Burbage Bands musicians are blowing in harmony thanks to Allegro
Some people say things come in threes and that is certainly true for Burbage Band’s first baritone Jeanne Henson. Jean visited Allegro Optical, the musicians’ optician on the recommendation of her friends and fellow band members, Tuba players Adrian Davis and David Harrison who had both visited us.
Varifocal wearer Jeanne was having problems with her spectacles. She was having to move them constantly to try and find an area of clarity within the lenses. For playing Jeanne used some single vision lenses prescribed for the music stand distance, but was unable to see the conductor. Adrian suggested that Jeanne should pay us a visit.
Following a thorough eye examination, we found Jeanne had a moderate hyperopic prescription, with quite a high near addition for her age. We measured her visual field and checked her ocular dominance. Ocular dominance is our preference to process visual input from one eye over the other. Assessing Ocular dominance is particularly important for musicians who play an instrument that partly obscures their visual field.
Near and Far
We dispensed a pair of varifocal spectacles for everyday wear and a pair of our Fogoto lenses for playing to enable Jeanne to see the music on the stand and the conductor. Jeanne collected her new glasses and she was delighted with her varifocals, but struggled with her music glasses.
We checked everything and found the lenses and prescription to be accurate. However, we then discovered that Jeanne’s dominant eye is only dominant in the distance, her ocular dominance switches at near distances. The dominance switch point is around 50 cm beyond the music stand distance.

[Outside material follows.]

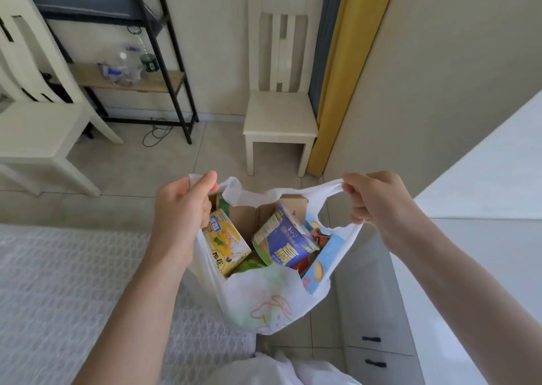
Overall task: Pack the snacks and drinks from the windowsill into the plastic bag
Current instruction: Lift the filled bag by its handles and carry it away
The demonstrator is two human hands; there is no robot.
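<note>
White clothing (293, 370): right under the camera at the bottom edge, just below the bag.
Plastic bag (264, 296): white, thin, red scribble print on the near side, hanging in the air between both hands, over the tiled floor (132, 173), mouth pulled wide open.
Left hand (181, 208): fingers curled round the bag's left handle, thumb up top pinching the plastic, knuckles pressed against the yellow box.
Right hand (378, 200): closed tight on the bag's right handle loop, stretching it out to the side.
Yellow box (227, 244): inside the bag on its left side, tilted, printed text showing.
Blue packet (284, 241): middle of the bag, leaning, label facing up.
Light blue box (319, 267): at the bag's right wall, biscuit picture on it, partly under the blue packet.
Brown carton (258, 211): at the back of the bag, behind the other stuff.
Green thing: low in the bag, mostly buried, can't tell what it is.
Bed (58, 282): white textured cover, left of the bag.
White drawers (378, 326): right of the bag, dark handles.
White chair (281, 91): beyond the bag, against the wall by a yellow curtain (346, 77).
Metal shelf (132, 77): far left beyond the bag, clear bottles on it.
</note>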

Approximately two-thirds of the population are right-eye dominant and one-third left-eye dominant. But very few have different dominance at near and distance tasks, Jeanne was one such musician. Adding the alternating dominance issue to the fact that the baritone obscures part of Jeanne’s right visual field we had our work cut out.
A balanced solution
We remade Jeanne’s spectacles taking into account the changing ocular dominance, weighting the left lens for distance and the right for near, taking into account the obscured field in that eye. We carefully balanced both lenses to give as wide a field as possible at the music stand. The result was perfect, giving Jeanne clear vision of the music and the conductor. She can now see clearly without her alternating ocular dominance causing any problems. Even though the instrument partially obscures the music on the stand for the right eye. Jeanne was delighted and pleased that we had been able to resolve the dominance issues. Giving her clear vision at all performing distances.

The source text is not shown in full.